What do Nielsen's predictions mean for the Czech Republic?
The Czech Republic stands at the center of the European AI transformation. We have the Czech AI Factory in Ostrava, a growing number of AI startups, and a strong position in robotics and industrial automation. Nielsen's predictions mean three concrete things for us:
1. Compute power will be expensive. Companies should consider on-premise solutions like Synology DSM with private AI, or locally running models (Gemma, smaller Qwen models).
2. UX skills will be crucial. As AI models become commoditized, the ability to design usable interfaces and workflows will be the main competitive advantage. Czech companies that invest in UX today will have an edge tomorrow.
3. Agentic AI is an opportunity. Automation via AI agents isn't just for corporations — even smaller Czech companies can use tools like n8n, Copilot Studio, or Claude Code to streamline operations.
Which predictions haven't materialized (yet)?
Nielsen himself admits he can be wrong in his predictions — in both directions. Some changes are slowed by inertia, others surprise with their speed. In June 2026 we can say that the following in particular haven't materialized yet:
- Acquisition of specialized AI tools. Nielsen predicted that single-mode providers like Midjourney or Leonardo would be absorbed by big players. That hasn't happened yet — Midjourney remains independent.
- Google AI getting its UX in order. Despite partial improvements, the Google AI product ecosystem remains confusing and messy.
- Return of the apprenticeship model. Junior positions are indeed disappearing, but the apprenticeship system hasn't gained traction on a larger scale yet.
What's next?
Nielsen's predictions should be read as direction signs, not precise forecasts. The author himself emphasizes that most major changes take longer than one year. 2026, according to him, is the year of deployment, infrastructure, and the "messy reality of integration".
By the end of the year, we probably face another wave of agentic AI, continued compute pressure, and the gradual rise of generative UI. And if Nielsen is right about the pace of acceleration, by Christmas 2026 we'll have AI capable of autonomously working an entire week.

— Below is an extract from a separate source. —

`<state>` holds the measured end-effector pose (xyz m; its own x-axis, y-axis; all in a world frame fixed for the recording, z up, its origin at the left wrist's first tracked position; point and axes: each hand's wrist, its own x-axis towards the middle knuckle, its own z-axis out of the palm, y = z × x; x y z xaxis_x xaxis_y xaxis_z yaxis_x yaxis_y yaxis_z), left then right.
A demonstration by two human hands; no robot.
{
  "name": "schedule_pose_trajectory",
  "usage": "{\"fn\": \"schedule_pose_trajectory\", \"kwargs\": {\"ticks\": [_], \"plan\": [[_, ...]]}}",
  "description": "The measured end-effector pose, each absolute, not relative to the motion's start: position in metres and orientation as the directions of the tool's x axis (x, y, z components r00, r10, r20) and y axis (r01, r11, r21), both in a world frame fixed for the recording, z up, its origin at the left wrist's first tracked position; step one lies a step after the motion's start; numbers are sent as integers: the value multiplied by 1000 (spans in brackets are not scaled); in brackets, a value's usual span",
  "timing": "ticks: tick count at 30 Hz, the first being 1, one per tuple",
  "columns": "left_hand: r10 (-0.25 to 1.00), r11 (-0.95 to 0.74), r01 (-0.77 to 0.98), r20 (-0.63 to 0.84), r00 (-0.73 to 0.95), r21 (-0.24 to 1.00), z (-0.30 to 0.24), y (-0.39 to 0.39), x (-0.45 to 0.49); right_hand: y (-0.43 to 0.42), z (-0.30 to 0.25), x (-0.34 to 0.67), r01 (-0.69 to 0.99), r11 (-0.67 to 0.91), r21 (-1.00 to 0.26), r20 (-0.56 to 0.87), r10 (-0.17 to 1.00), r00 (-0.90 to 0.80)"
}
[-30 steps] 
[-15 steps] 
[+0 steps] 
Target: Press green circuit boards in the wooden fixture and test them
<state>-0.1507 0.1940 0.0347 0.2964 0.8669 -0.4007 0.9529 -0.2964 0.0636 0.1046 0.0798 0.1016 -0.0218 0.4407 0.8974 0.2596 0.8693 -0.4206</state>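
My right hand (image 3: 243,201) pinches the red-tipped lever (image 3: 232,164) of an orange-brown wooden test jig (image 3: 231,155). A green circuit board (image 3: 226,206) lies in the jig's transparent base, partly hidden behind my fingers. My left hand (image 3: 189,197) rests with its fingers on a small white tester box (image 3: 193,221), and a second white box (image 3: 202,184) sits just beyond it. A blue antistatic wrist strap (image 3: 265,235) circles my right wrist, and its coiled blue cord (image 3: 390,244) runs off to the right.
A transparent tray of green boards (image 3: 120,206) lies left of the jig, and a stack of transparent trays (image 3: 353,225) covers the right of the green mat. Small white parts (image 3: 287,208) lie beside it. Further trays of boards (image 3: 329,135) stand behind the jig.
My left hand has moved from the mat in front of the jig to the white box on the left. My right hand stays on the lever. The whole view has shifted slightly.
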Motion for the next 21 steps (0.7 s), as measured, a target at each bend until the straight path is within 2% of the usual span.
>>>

As one CIO aptly noted in an interview for Deloitte: "The time we need to study new technology already exceeds its period of relevance." And that may be the most important prediction of all.
How do AGI and ASI differ according to Jakob Nielsen?
Nielsen uses two different definitions. He defines AGI (artificial general intelligence) according to François Chollet as a system that can effectively learn new skills beyond its training data — he expects this only around 2035. He defines ASI (superintelligence) as AI that surpasses all humans in all existing tasks — he expects this as early as around 2030. Interestingly, in his view, ASI will arrive before AGI.
What is "Inference Famine" and how does it manifest?
It's Nielsen's term for chronic lack of compute power for AI model inference. It manifests by the most powerful models being available only through expensive premium tiers (typically $200/month), while free versions use stripped-down "eco-models". Average users thus practically can't access the best AI. Additionally, "brownouts" appear — temporary reductions in model performance when data centers overheat.
Are Nielsen's predictions relevant for Czech companies that aren't tech-focused?
Absolutely yes. Three main implications for Czech companies: (1) compute power will be expensive — it pays to consider local AI solutions, (2) UX skills will become a key competitive advantage because the models themselves are becoming commoditized, (3) agentic AI tools like n8n or Copilot Studio enable automation even for smaller companies without large investments. Nielsen's predictions about agents, GenUI, and the two-tier AI world affect everyone who works with technology.